(The data begins)
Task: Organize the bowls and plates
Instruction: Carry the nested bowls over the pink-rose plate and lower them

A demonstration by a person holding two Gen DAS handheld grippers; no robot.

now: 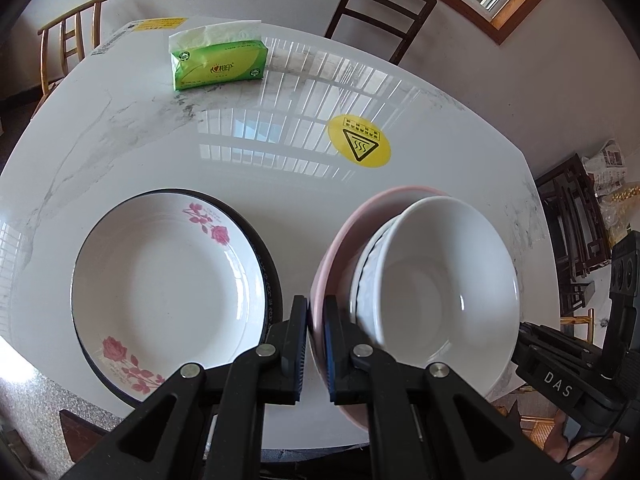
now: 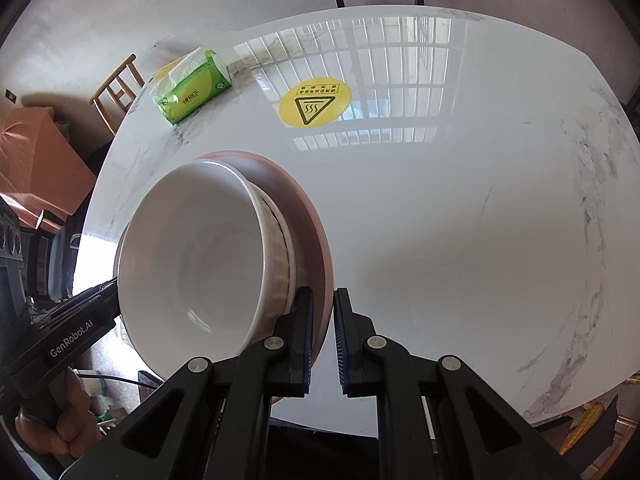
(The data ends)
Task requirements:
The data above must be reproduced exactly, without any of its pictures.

Output of the exercise:
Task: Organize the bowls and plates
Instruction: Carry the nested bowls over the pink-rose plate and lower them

A demonstration by a person holding two Gen DAS handheld grippers; no robot.

now: 
now: 

The response to this exercise has been given in full.